- _Activity_:
Lines holding the string "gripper" in the listing below are to be copied.

---------------

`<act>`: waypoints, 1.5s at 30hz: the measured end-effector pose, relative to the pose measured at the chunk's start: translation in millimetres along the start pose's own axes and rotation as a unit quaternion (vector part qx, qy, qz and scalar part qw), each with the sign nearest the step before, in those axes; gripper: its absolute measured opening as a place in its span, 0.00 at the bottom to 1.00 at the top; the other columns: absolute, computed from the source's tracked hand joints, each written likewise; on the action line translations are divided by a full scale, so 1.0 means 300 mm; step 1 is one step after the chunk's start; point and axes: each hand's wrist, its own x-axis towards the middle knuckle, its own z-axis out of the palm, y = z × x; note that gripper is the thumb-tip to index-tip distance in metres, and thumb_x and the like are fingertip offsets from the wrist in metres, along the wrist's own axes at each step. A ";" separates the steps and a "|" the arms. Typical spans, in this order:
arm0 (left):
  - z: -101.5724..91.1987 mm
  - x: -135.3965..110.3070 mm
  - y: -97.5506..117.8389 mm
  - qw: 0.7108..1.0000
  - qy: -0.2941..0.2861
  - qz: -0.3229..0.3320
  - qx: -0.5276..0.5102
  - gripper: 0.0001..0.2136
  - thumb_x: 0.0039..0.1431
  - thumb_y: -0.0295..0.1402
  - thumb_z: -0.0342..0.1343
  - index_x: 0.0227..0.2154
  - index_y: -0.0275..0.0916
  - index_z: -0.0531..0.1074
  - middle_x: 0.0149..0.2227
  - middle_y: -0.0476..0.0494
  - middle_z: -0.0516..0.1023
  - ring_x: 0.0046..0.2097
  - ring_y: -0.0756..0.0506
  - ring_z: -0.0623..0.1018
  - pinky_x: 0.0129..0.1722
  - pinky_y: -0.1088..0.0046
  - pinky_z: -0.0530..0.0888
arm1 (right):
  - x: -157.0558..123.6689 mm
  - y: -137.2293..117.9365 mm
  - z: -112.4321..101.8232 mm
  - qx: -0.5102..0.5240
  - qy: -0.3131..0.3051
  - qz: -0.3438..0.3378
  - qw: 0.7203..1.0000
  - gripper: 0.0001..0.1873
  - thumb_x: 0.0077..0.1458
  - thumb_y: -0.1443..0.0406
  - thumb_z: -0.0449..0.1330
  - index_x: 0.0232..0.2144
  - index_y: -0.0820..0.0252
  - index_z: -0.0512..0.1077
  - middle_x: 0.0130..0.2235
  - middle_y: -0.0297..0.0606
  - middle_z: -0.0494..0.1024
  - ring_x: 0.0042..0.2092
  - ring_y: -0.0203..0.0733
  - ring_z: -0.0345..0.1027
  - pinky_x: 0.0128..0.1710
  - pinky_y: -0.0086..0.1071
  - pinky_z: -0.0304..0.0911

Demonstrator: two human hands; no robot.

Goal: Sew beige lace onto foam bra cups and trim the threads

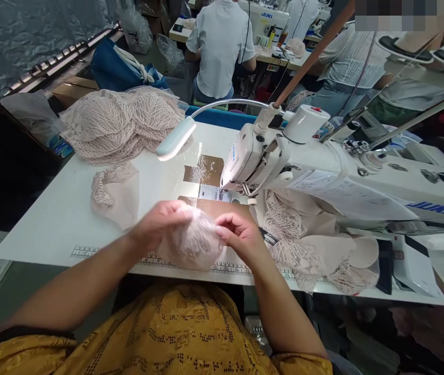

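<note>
Between my two hands, over the front of the table, is a pale pink lace bra cup point(196, 242), blurred by motion. My left hand point(163, 219) is closed on its upper left edge. At its right edge, my right hand point(237, 232) pinches the lace between thumb and fingers. Just beyond the cup stand the needle and presser foot point(223, 194) of a white sewing machine point(284, 156). Another lace cup piece point(115, 194) lies on the table to the left of my hands.
A tall stack of lace cups point(122, 122) fills the table's back left. More lace pieces point(304, 234) lie right of the machine head, near a white device point(417, 265). A lamp point(177, 138) arches over the table point(50, 208). People sit at other machines beyond.
</note>
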 end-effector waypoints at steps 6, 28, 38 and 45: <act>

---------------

- _Result of this task_:
`<act>`: waypoints, 1.5s at 30hz: the measured end-effector pose, relative to the pose measured at the chunk's start: translation in millimetres along the start pose's own axes and rotation as a unit quaternion (vector part qx, qy, qz and scalar part qw), each with the sign nearest the step before, in those axes; gripper: its absolute measured opening as a place in its span, 0.00 at the bottom to 1.00 at the top; the other columns: absolute, computed from the source's tracked hand joints, each written likewise; on the action line translations are divided by a full scale, so 1.0 means 300 mm; step 1 is one step after the chunk's start; point and axes: each hand's wrist, its own x-axis towards the middle knuckle, its own z-axis out of the palm, y = z × x; note that gripper is the thumb-tip to index-tip distance in metres, and thumb_x and the like are fingertip offsets from the wrist in metres, along the wrist's own axes at each step. A ";" separates the steps and a "|" the arms. Typical spans, in this order:
  - gripper: 0.0001..0.2136
  - gripper: 0.0001..0.1873

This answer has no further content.